*TASK DIRECTIONS:* Take each line below that has "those" and copy it.

________

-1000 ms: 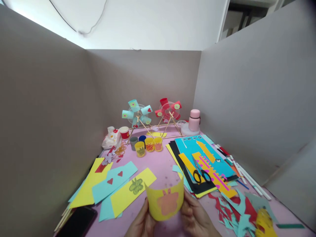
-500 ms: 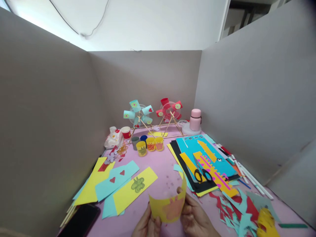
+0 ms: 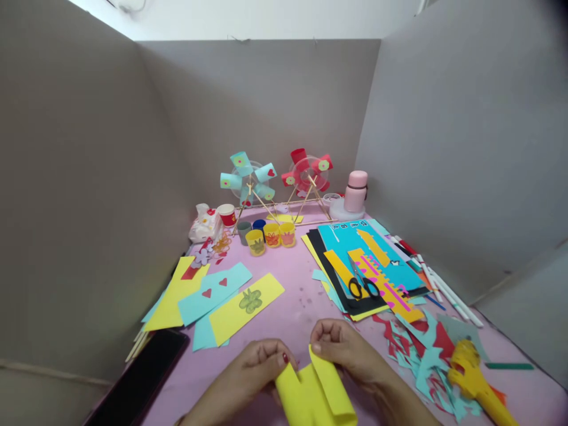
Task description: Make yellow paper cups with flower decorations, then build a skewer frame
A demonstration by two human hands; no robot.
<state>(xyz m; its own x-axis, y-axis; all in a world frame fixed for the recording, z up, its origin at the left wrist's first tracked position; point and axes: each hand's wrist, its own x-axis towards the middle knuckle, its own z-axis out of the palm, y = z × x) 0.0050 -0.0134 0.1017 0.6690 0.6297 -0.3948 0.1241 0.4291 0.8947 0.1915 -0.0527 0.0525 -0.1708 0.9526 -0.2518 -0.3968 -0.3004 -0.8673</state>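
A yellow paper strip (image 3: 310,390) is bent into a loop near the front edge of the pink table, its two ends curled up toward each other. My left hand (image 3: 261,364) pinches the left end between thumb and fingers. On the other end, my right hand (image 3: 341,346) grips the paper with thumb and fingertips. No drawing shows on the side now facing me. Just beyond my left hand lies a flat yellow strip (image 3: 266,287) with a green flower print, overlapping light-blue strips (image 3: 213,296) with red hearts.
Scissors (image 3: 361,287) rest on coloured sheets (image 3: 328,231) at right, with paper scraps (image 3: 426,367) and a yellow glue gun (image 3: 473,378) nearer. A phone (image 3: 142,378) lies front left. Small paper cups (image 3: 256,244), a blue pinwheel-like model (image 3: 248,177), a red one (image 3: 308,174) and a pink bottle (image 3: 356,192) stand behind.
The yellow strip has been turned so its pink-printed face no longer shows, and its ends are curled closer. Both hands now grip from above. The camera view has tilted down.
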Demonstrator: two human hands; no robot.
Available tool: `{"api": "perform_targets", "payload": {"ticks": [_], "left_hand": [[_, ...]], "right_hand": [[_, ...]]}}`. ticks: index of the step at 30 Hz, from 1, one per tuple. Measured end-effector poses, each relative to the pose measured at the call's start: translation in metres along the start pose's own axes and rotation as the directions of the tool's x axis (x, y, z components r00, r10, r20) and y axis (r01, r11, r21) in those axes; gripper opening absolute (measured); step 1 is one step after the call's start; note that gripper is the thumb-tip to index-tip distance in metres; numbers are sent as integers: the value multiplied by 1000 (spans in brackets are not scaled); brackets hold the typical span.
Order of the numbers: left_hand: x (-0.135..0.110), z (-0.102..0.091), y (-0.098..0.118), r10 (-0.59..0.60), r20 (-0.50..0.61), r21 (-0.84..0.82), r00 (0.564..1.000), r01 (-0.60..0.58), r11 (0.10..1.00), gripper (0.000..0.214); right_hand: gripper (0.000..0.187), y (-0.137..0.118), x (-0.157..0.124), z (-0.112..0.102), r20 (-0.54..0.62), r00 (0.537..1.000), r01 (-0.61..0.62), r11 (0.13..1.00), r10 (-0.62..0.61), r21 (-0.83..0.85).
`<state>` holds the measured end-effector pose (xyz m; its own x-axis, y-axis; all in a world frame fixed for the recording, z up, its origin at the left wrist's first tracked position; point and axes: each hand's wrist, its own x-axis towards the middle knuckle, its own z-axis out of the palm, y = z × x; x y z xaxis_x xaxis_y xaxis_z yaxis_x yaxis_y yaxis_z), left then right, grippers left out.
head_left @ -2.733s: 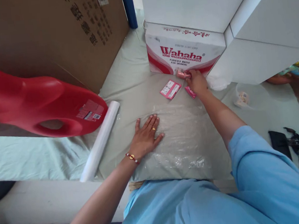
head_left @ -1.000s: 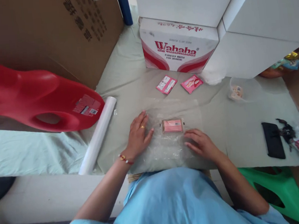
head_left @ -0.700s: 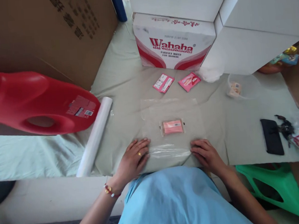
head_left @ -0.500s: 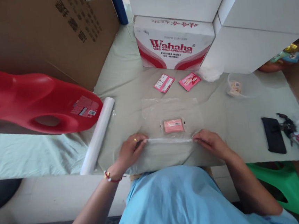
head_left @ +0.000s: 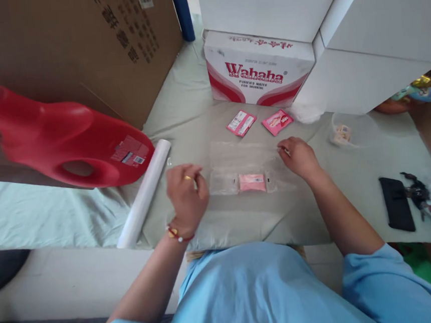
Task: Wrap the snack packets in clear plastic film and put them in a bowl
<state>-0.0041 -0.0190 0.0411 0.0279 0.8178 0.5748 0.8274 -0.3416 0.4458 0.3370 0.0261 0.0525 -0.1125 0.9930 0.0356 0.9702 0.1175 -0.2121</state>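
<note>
A small pink packet lies on a sheet of clear plastic film spread over the pale green cloth. The film's near edge is folded over the packet. My left hand hovers just left of the packet with its fingers curled in a pinch; what it holds is too thin to make out. My right hand pinches the film's far right corner. Two more pink packets lie further back.
A white roll of film lies left of the sheet beside a red plastic jug. A Wahaha carton, white boxes and a brown cardboard box stand behind. A black case lies at right.
My right hand set a pink packet on the film. Both hands then lifted the film's near edge and folded it over the packet. The right hand has moved to the far corner.
</note>
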Motion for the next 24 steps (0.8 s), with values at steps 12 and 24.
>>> {"api": "perform_targets", "payload": {"ticks": [12, 24], "left_hand": [[-37, 54, 66, 229, 661, -35, 715, -276, 960, 39], [-56, 49, 26, 180, 497, -340, 849, -1, 940, 35]], "right_hand": [[23, -57, 52, 20, 276, 941, 100, 939, -197, 330], [47, -49, -70, 50, 133, 801, 568, 811, -584, 142]]}}
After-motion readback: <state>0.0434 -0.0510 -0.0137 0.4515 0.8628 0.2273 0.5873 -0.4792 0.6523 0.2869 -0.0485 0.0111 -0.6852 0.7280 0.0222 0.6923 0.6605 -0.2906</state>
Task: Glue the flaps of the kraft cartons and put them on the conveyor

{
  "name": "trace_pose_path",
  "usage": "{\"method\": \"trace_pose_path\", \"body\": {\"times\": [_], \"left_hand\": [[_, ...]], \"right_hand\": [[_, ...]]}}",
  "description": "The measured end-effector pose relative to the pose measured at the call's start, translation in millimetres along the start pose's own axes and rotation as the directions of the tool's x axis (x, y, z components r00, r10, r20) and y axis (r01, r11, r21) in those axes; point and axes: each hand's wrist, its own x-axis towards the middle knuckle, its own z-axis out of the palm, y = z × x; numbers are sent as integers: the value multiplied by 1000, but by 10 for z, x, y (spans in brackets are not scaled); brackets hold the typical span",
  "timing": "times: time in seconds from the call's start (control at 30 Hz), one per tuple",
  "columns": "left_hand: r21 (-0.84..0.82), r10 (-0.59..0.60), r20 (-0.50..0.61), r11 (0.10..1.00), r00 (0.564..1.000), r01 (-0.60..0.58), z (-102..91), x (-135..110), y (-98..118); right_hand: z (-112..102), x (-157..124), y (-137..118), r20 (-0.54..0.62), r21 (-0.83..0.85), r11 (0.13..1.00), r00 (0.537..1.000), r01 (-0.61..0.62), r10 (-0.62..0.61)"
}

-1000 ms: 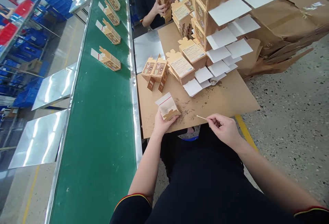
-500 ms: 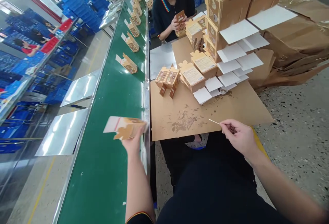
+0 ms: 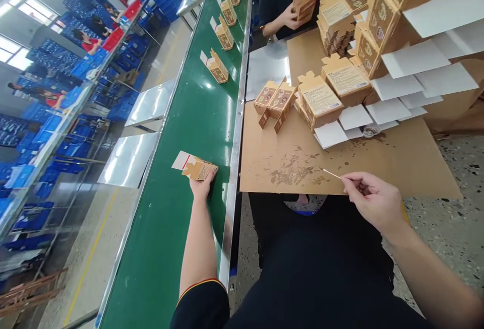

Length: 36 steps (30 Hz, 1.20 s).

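Observation:
My left hand point(image 3: 200, 187) grips a small brown cardboard box point(image 3: 202, 169) from its near side, over the green conveyor belt point(image 3: 170, 228). The box's flaps stand open, and a white flap with a red strip points left. Between the thumb and fingers of my right hand point(image 3: 372, 200) is a cotton swab point(image 3: 331, 173), its white tip pointing left above the cardboard sheet point(image 3: 257, 168). Dark wet-looking smears mark the sheet below the tip. Two boxes point(image 3: 275, 98) with hanging brown flaps stand at the sheet's left.
Stacked boxes point(image 3: 319, 100) with white flaps stick out at the back right, near a small clear round dish point(image 3: 370, 131). More boxes point(image 3: 218, 68) stand in a row up the belt. Across the sheet, a co-worker's hand point(image 3: 289, 16) holds a box. A metal rail point(image 3: 235, 168) edges the belt.
My left hand has brought the box slightly right and lower over the belt. The swab stays in my right hand. The view has turned left, and the co-worker's hands have moved apart.

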Motion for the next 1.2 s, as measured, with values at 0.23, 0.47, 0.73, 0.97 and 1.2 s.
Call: {"method": "trace_pose_path", "body": {"times": [0.23, 0.47, 0.73, 0.97, 1.2], "left_hand": [[16, -11, 10, 1000, 1000, 10, -87, -9, 90], [117, 404, -234, 915, 884, -387, 365, -214, 268], [-143, 450, -146, 872, 881, -468, 1769, 353, 1046], [48, -85, -407, 992, 909, 115, 519, 1223, 856], [-29, -10, -62, 1000, 998, 8, 705, 934, 719]], "right_hand": [[-180, 17, -22, -64, -27, 999, 997, -38, 36], [-611, -243, 45, -282, -86, 985, 952, -149, 120], [-636, -280, -70, -327, -56, 978, 929, -203, 174], [-1078, -418, 263, -393, -71, 943, 878, -324, 273], [-904, 294, 49, -349, -362, 910, 935, -202, 69]]}}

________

*SOLUTION TO THIS PROBLEM:*
Available tool: `{"api": "perform_targets", "payload": {"ticks": [_], "left_hand": [[_, ...]], "right_hand": [[_, ...]]}}`. ticks: index of the step at 30 Hz, from 1, one per tuple. Measured end-effector poses, each relative to the pose measured at the call's start: translation in metres along the start pose's own axes and rotation as the directions of the tool's x axis (x, y, z components r00, r10, r20) and y axis (r01, r11, r21) in those axes; gripper opening absolute (measured); step 1 is one step after the call's start; note that gripper is the thumb-tip to index-tip distance in metres; numbers are sent as integers: the value multiplied by 1000 (spans in brackets are not scaled); brackets hold the typical span.
  "description": "The measured end-effector pose relative to the pose measured at the call's start, translation in millimetres along the start pose's own axes and rotation as the directions of the tool's x axis (x, y, z components r00, r10, r20) and y axis (r01, r11, r21) in those axes; point and axes: each hand's wrist, its own x-axis towards the middle knuckle, its own z-axis out of the palm, y = z × x; numbers are sent as integers: the value multiplied by 1000, but by 10 for z, x, y (spans in brackets are not scaled); brackets hold the typical span",

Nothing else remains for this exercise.